▶ _Problem_
Every line from the one with "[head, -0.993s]" to the end of the listing below must be printed exactly, with no other text and no pictures.

■ ■ ■ ■

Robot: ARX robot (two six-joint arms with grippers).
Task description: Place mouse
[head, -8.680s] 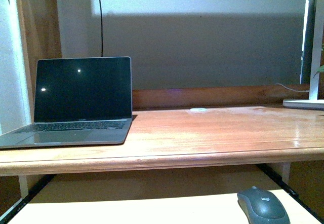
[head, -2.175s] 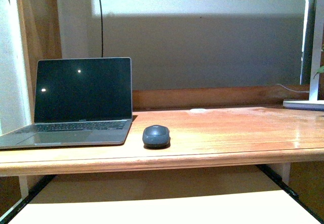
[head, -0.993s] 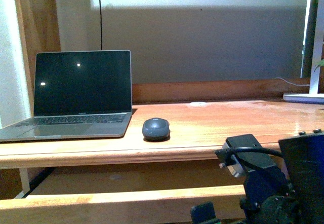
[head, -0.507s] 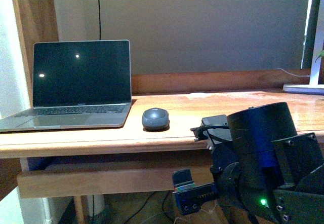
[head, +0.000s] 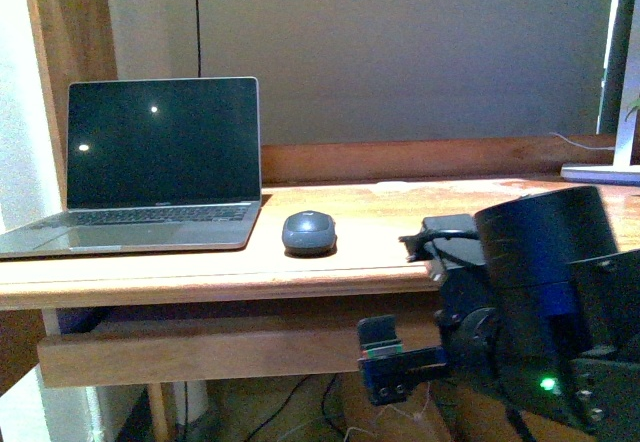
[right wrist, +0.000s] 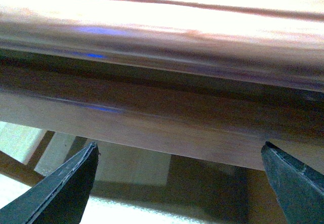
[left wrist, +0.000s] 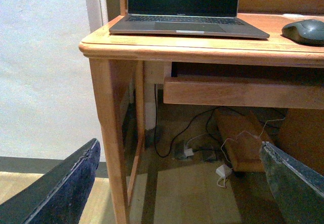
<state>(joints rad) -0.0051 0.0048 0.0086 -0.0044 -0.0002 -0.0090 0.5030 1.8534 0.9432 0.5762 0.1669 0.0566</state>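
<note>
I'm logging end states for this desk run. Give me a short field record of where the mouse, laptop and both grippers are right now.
mouse: on the desk top, just right of the laptop, apart from it, not held
laptop: open, screen dark, on the desk's left end
left gripper: open, empty, low in front of the desk, facing its underside
right gripper: open, empty, close under the desk's front edge
right arm: low at front right, below the desk top
</note>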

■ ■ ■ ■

▶ _Reply to the task_
[head, -0.993s] 
[head, -0.507s] 
[head, +0.000s] 
[right wrist, +0.000s] 
[left wrist, +0.000s] 
<state>(joints rad) -0.0051 0.0048 0.0086 -0.0044 -0.0002 -0.0090 0.5030 1.8534 0.9432 0.5762 0.1669 0.0566</state>
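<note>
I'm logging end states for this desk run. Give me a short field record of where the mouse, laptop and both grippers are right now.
mouse: on the desk top, just right of the laptop, apart from it, not held
laptop: open, screen dark, on the desk's left end
left gripper: open, empty, low in front of the desk, facing its underside
right gripper: open, empty, close under the desk's front edge
right arm: low at front right, below the desk top
</note>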

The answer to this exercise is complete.